Around the same time, I think, and unbeknownst to us then, our pal Ben Towle had undertaken a similar project, doing a demon a day for (almost) 100 days. All of his demons are online, but you can also get them in a handsome minicomic for only $3.50 direct from Ben's website store, where there are lots of nice goodies to choose from. (I recommend his cartoon alphabets.) Ben's demons really showcase his awesome inking and his sense of light and shadow -- here are a couple of examples I nabbed from his site:


The Partyka comics collective has a daily drawing feature on their website -- it ought to be the first thing you see when you click over there. I don't think that requires a drawing a day from each of their members, but it's definitely in the same spirit.

I'm not sure whether he's got a daily drawing routine, but the inimitable Eddie Campbell, author of some of my favorite graphic novels, has been blogging daily for quite a while now. (In his blog, he proves himself not only an excellent raconteur, but a whip-smart theoretician and a voracious reader.)

Some of my other favorite comics bloggers also work on a daily routine.

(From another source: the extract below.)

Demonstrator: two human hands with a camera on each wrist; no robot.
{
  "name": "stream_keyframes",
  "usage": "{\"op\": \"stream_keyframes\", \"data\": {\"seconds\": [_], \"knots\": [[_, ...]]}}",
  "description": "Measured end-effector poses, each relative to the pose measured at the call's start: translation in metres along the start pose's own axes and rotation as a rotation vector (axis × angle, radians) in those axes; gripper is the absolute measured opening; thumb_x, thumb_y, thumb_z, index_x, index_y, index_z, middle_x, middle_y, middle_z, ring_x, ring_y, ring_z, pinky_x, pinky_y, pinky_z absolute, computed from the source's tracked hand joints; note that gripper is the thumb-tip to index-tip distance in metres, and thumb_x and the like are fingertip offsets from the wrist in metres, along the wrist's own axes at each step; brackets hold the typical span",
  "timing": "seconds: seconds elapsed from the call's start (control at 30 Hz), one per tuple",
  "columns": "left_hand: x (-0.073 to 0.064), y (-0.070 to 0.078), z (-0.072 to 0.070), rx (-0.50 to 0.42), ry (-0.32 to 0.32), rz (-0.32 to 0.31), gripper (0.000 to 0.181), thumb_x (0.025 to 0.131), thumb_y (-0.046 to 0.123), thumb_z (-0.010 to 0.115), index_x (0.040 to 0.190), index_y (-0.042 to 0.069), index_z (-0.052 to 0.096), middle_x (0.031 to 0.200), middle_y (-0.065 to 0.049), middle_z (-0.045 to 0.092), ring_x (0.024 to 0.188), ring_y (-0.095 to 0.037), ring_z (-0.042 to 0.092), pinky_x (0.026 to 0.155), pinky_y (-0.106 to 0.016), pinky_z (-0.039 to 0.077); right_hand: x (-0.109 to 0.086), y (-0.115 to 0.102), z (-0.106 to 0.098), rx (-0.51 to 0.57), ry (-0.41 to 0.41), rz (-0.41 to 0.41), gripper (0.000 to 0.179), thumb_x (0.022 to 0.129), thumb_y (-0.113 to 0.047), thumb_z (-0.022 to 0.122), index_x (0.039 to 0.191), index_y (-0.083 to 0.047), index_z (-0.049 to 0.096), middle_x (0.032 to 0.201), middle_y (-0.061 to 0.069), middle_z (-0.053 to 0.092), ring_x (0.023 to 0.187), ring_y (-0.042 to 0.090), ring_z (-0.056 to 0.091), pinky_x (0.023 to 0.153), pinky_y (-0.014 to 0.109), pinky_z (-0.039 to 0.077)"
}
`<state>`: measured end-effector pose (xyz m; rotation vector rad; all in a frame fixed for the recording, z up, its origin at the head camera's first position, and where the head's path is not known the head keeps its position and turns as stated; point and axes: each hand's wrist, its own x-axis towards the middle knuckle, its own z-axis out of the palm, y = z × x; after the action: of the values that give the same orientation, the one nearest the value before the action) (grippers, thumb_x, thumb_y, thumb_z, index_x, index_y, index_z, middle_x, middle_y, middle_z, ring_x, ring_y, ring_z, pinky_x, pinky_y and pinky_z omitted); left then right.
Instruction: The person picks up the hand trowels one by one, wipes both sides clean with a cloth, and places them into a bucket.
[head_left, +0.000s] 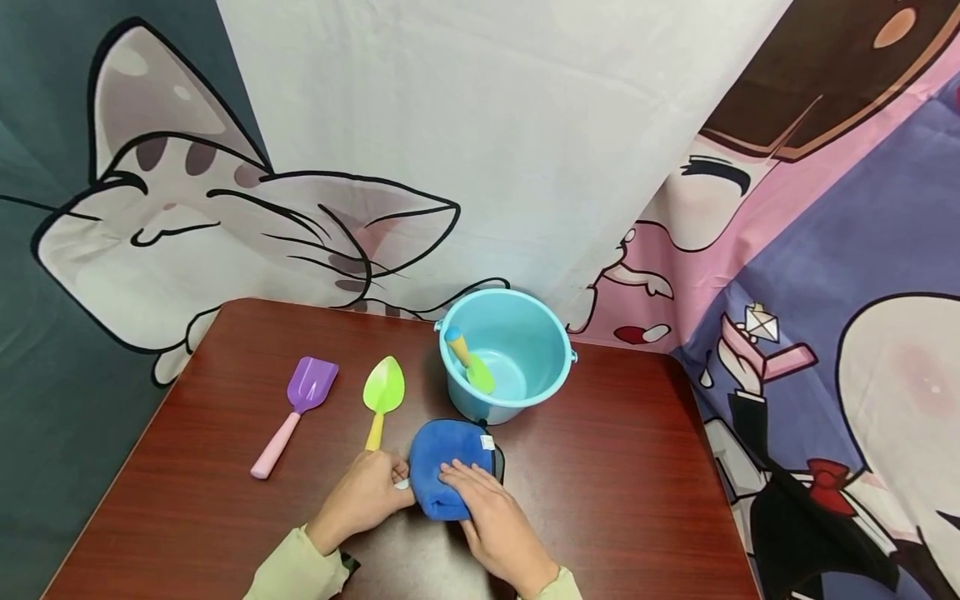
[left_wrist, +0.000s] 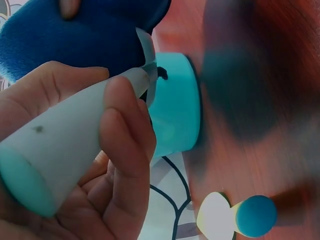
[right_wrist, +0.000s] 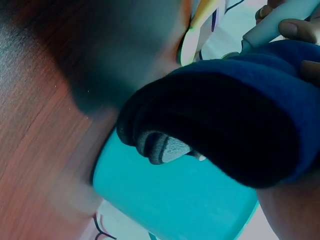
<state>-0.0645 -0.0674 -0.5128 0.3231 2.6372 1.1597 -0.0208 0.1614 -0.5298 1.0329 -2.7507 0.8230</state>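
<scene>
My left hand (head_left: 366, 493) grips the white, teal-ended handle of a toy shovel (left_wrist: 70, 130); most of its blade is hidden by a blue towel (head_left: 438, 458). In the left wrist view a pale part of the shovel shows at the towel's edge. My right hand (head_left: 501, 527) holds the towel, fingers laid across its top and thumb at its near side. The towel is folded over on itself, with a dark, grey-edged opening in the right wrist view. Both hands are close together just in front of the light-blue bucket (head_left: 525, 408).
Inside the bucket leans a small green trowel (head_left: 480, 375) with a yellow, blue-tipped handle. A green trowel (head_left: 384, 387) and a purple shovel (head_left: 311, 383) with a pink handle lie left on the brown table (head_left: 637, 483). Printed cloth (head_left: 525, 125) hangs behind.
</scene>
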Motion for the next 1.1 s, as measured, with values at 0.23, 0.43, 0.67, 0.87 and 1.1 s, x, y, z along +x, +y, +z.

Mike Sterling, a comics store owner in southern California, has been posting every day since I started reading his blog, and I think it's because he posts daily that his ruminations on the comics industry have become so interesting to me: I've gotten to know his personality, his store's history, and even some of his employees and regular customers through those daily updates. Chris Sims not only posts every day, but has regular weekly features, chief among them a Thursday-night roundup of his week's comics purchases. It's because of Chris that I now usually go to my local comics store on Fridays and not on Wednesdays (when each week's new comics arrive). Finally, Bully, the Little Stuffed Bull, who seems to post at least daily, has several terrific weekly features, including a "Separated at Birth" post comparing comics swipes (though this week's is a little dubious, as a swipe), his really fun "Ten of a Kind" comics-cover posts, and, recently, a review of one P. G. Wodehouse novel per week. And yes, he at least pretends that he's a little stuffed bull.

That's him in San Diego last month, about to triple his weight with a plate of fish tacos.

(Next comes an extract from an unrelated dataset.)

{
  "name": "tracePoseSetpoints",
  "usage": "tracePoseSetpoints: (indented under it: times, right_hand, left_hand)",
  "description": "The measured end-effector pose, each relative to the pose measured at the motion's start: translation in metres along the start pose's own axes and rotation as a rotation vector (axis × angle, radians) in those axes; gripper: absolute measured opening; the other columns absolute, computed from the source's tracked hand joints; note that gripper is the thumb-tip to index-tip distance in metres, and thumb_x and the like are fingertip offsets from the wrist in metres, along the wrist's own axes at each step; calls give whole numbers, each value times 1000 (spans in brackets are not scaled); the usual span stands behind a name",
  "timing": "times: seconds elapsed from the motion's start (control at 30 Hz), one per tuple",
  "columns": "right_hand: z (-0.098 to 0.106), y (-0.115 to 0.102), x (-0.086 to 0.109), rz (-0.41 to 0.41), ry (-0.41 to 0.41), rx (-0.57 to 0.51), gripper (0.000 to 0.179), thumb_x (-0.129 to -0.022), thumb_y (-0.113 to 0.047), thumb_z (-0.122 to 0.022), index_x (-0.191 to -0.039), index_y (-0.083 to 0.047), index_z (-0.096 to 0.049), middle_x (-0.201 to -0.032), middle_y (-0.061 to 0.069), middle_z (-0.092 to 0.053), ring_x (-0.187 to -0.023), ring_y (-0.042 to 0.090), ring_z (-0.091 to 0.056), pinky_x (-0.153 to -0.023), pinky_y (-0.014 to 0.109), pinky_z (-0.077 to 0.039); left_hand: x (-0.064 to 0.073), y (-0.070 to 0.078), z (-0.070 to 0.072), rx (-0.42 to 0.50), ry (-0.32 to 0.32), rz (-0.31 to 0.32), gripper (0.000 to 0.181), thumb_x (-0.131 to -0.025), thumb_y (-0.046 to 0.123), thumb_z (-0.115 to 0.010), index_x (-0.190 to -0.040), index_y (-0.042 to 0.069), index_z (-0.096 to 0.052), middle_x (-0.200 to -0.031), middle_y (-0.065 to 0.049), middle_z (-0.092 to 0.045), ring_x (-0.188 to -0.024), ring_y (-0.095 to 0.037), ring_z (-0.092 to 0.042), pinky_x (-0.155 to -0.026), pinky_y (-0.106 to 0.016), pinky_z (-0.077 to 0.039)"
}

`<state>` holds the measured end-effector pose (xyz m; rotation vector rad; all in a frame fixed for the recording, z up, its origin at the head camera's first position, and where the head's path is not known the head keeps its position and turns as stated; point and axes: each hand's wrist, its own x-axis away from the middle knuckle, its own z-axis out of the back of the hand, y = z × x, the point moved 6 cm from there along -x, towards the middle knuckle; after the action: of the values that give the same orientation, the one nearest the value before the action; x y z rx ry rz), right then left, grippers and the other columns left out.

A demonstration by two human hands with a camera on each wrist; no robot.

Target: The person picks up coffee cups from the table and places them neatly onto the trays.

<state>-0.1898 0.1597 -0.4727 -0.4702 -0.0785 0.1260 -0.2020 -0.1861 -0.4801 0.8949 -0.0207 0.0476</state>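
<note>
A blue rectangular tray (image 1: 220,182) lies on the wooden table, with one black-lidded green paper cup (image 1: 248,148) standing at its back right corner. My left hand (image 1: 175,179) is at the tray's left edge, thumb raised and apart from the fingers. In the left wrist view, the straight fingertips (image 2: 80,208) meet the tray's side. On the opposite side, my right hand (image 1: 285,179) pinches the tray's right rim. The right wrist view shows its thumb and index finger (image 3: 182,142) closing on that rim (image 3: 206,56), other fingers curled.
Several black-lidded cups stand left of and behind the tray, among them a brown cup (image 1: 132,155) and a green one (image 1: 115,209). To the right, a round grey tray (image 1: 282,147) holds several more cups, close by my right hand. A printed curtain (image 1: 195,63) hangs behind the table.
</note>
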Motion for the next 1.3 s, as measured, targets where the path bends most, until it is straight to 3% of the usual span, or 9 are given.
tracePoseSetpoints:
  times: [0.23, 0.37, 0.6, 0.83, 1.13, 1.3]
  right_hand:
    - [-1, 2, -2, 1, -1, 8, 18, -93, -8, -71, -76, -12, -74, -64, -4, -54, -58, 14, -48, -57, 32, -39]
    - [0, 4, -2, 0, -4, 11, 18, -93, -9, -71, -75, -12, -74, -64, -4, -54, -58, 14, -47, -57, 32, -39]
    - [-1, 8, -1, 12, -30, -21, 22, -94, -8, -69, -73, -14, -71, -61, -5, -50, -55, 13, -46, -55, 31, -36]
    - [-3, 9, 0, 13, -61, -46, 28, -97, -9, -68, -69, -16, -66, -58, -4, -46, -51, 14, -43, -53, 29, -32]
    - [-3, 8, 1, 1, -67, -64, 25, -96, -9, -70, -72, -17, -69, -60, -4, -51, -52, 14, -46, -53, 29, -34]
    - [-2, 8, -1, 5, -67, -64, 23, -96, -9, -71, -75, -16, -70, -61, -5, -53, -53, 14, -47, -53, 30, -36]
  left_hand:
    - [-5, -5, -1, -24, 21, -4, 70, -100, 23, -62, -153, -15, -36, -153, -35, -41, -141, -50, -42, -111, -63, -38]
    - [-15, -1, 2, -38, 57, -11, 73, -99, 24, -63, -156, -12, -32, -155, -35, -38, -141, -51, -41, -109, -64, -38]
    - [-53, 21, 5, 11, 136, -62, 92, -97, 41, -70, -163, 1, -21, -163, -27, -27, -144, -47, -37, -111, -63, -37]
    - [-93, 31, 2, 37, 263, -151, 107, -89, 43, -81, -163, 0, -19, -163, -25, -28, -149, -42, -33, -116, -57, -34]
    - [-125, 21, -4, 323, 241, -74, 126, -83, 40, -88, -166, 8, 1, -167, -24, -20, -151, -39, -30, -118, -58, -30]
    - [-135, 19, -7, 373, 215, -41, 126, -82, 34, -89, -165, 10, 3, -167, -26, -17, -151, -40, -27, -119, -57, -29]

And then there's the daily comic strip. I don't think anyone can doubt that working on The Sketchbook Diaries every day for years has helped James Kochalka hone his craft, even though he used to say that craft is the enemy. Drawing the syndicated Zippy every day has certainly made Bill Griffith an incredible draftsman. There are more daily webcomics than I could even try to list. Probably you already have a favorite.

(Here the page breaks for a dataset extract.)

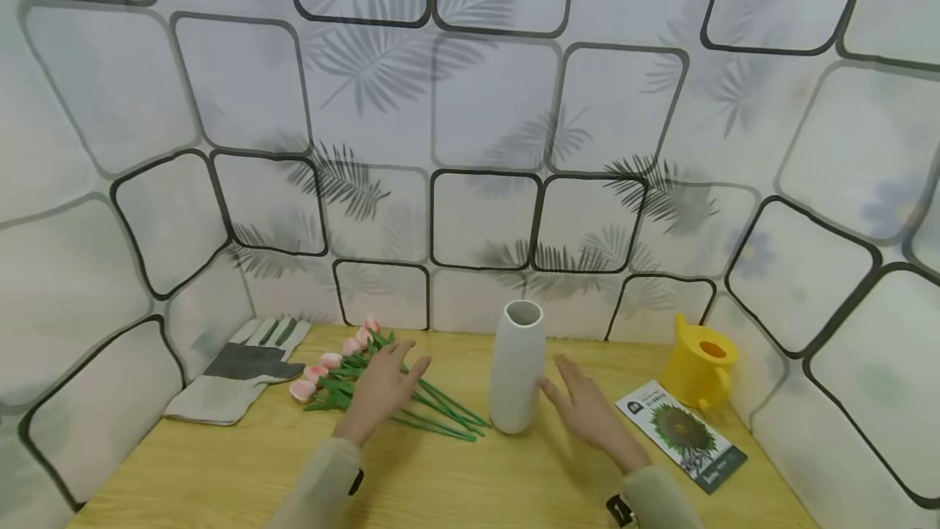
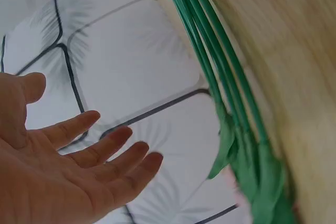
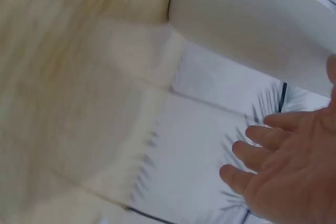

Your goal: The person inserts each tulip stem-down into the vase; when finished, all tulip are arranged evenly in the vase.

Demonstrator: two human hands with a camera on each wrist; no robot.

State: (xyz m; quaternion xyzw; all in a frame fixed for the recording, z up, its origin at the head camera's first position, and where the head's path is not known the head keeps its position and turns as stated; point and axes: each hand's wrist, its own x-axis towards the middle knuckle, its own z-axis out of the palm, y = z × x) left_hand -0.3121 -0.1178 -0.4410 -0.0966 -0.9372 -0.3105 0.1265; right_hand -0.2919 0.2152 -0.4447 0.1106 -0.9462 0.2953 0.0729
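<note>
A white vase point(image 1: 517, 374) stands upright near the middle of the wooden table. Just right of it is my right hand point(image 1: 585, 411), fingers extended, thumb close beside its wall; the right wrist view has the vase point(image 3: 252, 24) above the spread fingers. My left hand point(image 1: 383, 388) hovers over the pink artificial tulips point(image 1: 332, 361), which lie with their green stems point(image 1: 448, 415) pointing toward the vase base. In the left wrist view that palm holds nothing, and the stems point(image 2: 231, 72) run along beside the loosely spread fingers.
Grey-and-white work gloves point(image 1: 246, 366) lie at the table's left. On the right, a seed packet point(image 1: 683, 433) with a sunflower picture lies in front of a yellow watering can point(image 1: 686, 366). A patterned backdrop point(image 1: 485, 219) closes off the back and both sides.
</note>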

But none of these is the new shiny thing that distracted me from the post I was planning. I also found out, this week, about an artist (in the DC area, I think), who is making a skull a day, for a year, each of them out of a different material: scratchboard, wire-frame, linocut print, chalk on a sidewalk, watercolor, carved watermelon (worth looking for)... One of my favorites is the one made from soy sauce on a plate:

Some of these images are really gorgeous, and the project as a whole is super impressive. When it's all finished, what an awesome coffee-table book (or set of postcards) it would all make.

Which brings me back to what I wanted to discuss: the power of the daily routine. Setting a small artistic task for yourself once a day -- some discrete thing you can finish, or some quota you need to hit in a larger project -- is a wonderful way to make the steady advance of days amount to something.

(I have always been a big procrastinator, and the moment I started really making progress on my dissertation was the point when I set a daily quota for myself. First, it was just twenty minutes of free-writing. Then, when I started drafting chapters, it was a thousand words a day. That's not so much, but it quickly adds up.)

Maybe once a week would work for you better than once a day. Maybe you need to focus on the large chunks; maybe it can be something small that you finish in twenty minutes or an hour. But if you've looked around, with summer waning, and been amazed at how much time has passed without much to show for it, stop thinking (for a minute) about how many months it will take you to realize your long-term goals. Instead, think about how much you can accomplish in a day. Then do it every day.